KINETICS OF PHOSPHORYLATION OF NA+/K+-ATPASE BY PROTEIN KINASE-C

The kinetics of phosphorylation of an integral membrane enzyme, Na+ K+-ATPase, by calcium- and phospholipid-dependent protein kinase C (PKC) were characterized in vitro. The phosphorylation by PKC occurred on the catalytic α-subunit of Na+ K+-ATPase in preparations of purified enzyme from dog kidney and duck salt-gland and in preparations of duck salt-gland microsomes. The phosphorylation required calcium (Ka ≈ 1.0 μM) and was stimulated by tumor-promoting phorbol ester (12-O-tetradecanoylphorbol 13-acetate) in the presence of a low concentration of calcium (0.1 μM). PKC phosphorylation of Na+ K+-ATPase was rapid and plateaued within 30 min. The apparent Km of PKC for Na+ K+-ATPase as a substrate was 0.5 μM for dog kidney enzyme and 0.3 μM for duck salt-gland enzyme.
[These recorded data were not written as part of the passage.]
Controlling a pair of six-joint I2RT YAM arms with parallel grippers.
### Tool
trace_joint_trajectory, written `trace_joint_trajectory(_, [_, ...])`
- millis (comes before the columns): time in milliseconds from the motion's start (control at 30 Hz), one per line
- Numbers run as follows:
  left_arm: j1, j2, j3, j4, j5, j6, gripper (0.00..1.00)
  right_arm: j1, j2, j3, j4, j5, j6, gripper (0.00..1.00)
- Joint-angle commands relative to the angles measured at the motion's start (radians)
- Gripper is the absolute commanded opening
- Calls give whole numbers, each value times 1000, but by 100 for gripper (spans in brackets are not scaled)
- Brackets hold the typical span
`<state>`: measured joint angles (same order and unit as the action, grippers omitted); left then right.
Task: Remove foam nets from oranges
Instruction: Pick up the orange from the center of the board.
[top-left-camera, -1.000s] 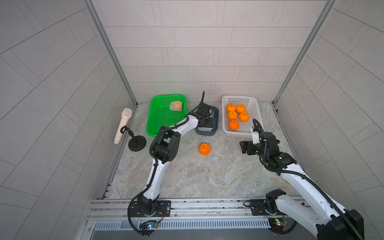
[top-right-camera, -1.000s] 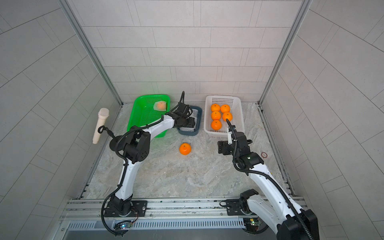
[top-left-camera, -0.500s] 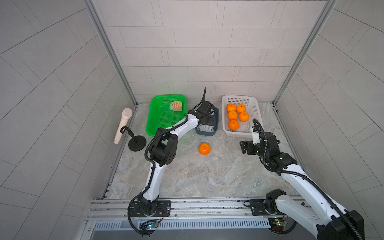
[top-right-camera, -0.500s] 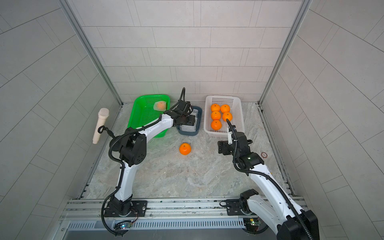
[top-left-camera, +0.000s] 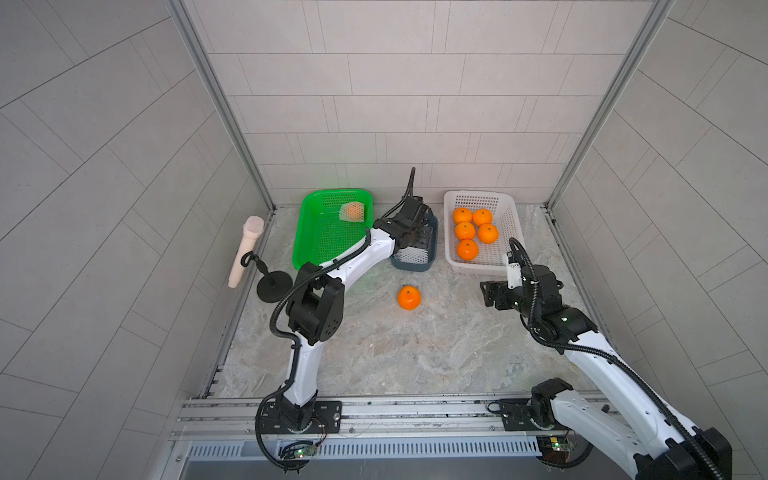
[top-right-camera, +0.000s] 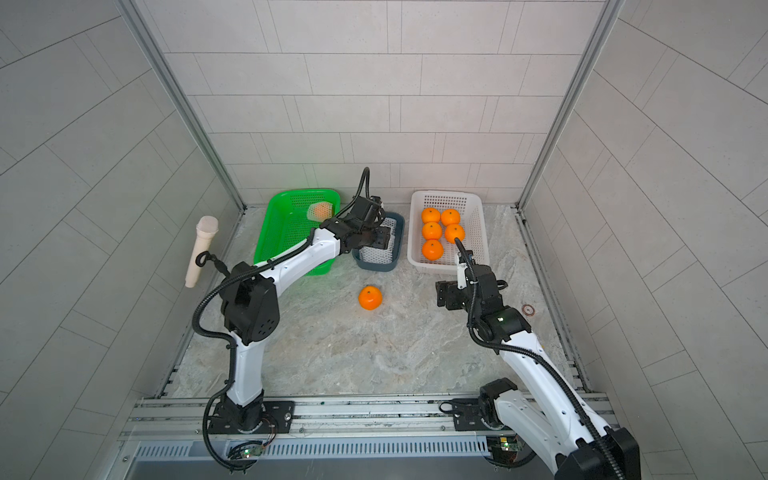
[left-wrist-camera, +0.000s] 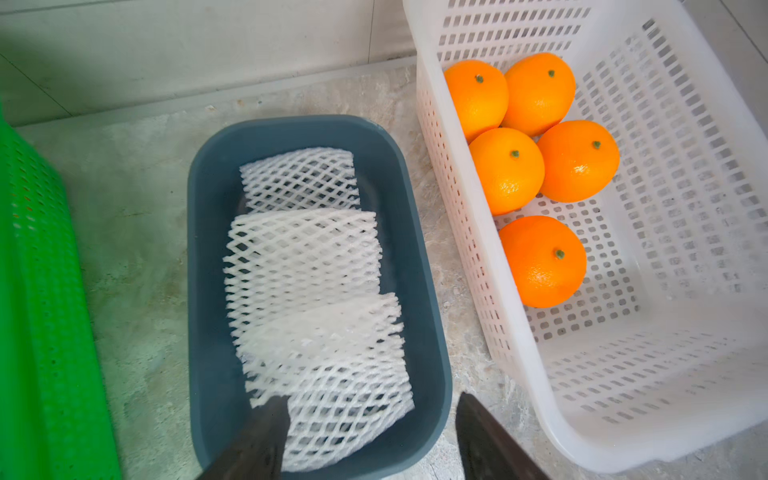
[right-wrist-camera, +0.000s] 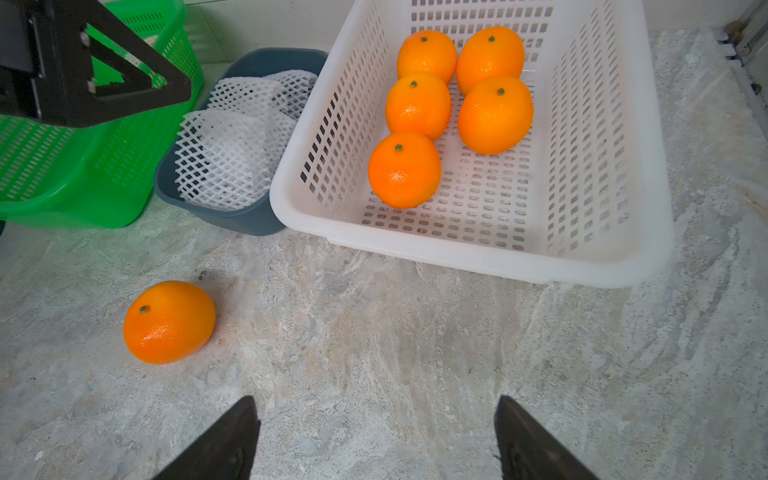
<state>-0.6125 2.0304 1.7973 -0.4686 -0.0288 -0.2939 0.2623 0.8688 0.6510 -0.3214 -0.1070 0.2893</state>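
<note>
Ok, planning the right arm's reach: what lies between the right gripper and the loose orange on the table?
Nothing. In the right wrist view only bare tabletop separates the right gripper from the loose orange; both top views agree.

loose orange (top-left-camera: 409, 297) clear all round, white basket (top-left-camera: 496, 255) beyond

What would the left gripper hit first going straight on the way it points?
Probably the foam nets piled in the grey-blue bin; the left gripper is open right over them. Depth is unclear.
</note>
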Motion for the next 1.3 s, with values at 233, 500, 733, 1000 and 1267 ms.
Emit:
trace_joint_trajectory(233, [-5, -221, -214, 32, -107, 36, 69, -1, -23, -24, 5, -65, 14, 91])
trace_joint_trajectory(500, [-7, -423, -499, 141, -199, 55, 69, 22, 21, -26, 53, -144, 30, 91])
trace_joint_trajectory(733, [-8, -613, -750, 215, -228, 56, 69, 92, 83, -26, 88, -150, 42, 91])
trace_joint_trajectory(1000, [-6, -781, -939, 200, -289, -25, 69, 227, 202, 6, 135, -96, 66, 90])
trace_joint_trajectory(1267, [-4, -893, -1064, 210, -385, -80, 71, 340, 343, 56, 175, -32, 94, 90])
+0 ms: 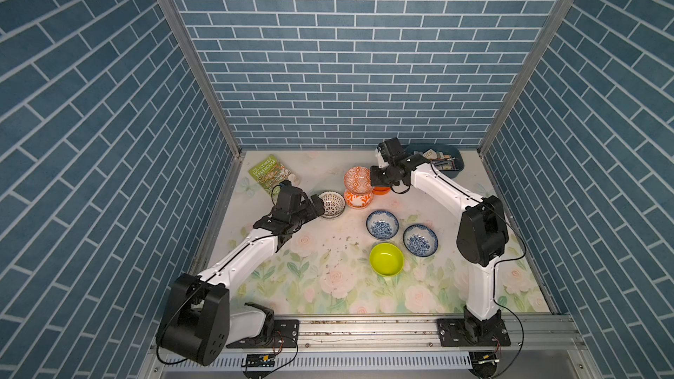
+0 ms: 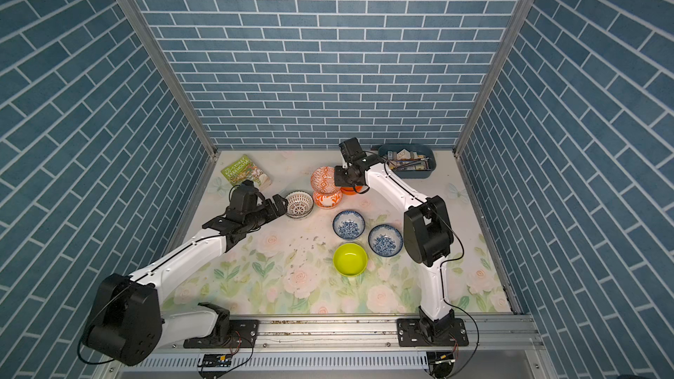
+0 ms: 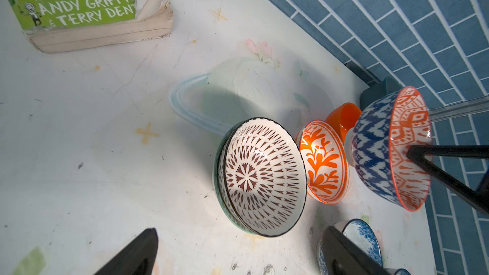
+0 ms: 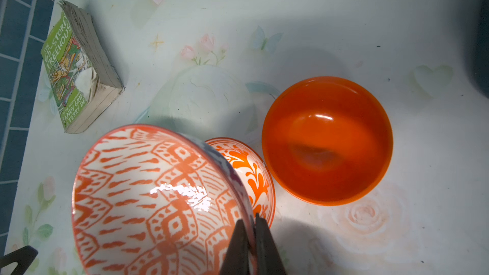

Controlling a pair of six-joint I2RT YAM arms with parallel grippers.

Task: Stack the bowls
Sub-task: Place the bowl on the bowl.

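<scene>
My right gripper (image 4: 250,220) pinches one edge of the diamond-patterned bowl's (image 4: 158,194) rim, and the bowl hangs tilted above the orange floral bowl (image 1: 357,199). I judge this thin, one-sided hold could slip or swing, knocking the plain orange bowl (image 1: 381,191) at its 2 o'clock. My left gripper (image 1: 316,208) gapes empty at 9 o'clock of the lattice bowl (image 1: 332,204).

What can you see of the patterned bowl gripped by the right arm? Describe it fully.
The held bowl looks like glossy ceramic: orange-and-white diamonds inside, blue-and-white zigzags outside, orange rim, white foot. It is lifted and tilted. The right gripper has its jaws shut on the rim. The bowl hangs by the orange leaf-patterned bowl; whether they touch is unclear.
</scene>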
Apparent substrate inhibition of PKC activity was observed at concentrations of purified salt-gland Na+ K+-ATPase greater than 1.0 μM. Phosphorylation of purified kidney and salt-gland Na+ K+-ATPase occurred at both serine and threonine residues. The 32P-phosphopeptide pattern on 15% sodium dodecyl sulfate-polyacrylamide gel electrophoresis after hydroxylamine cleavage of pure 32P-phosphorylated α subunit was the same for the two sources of enzyme, which suggests that the phosphorylation sites are similar. The results indicate that Na+ K+-ATPase may serve as a substrate for PKC phosphorylation in intact cells and that the Na+ K+-ATPase could be a useful in vitro model substrate for PKC interaction with integral membrane proteins. © 1990.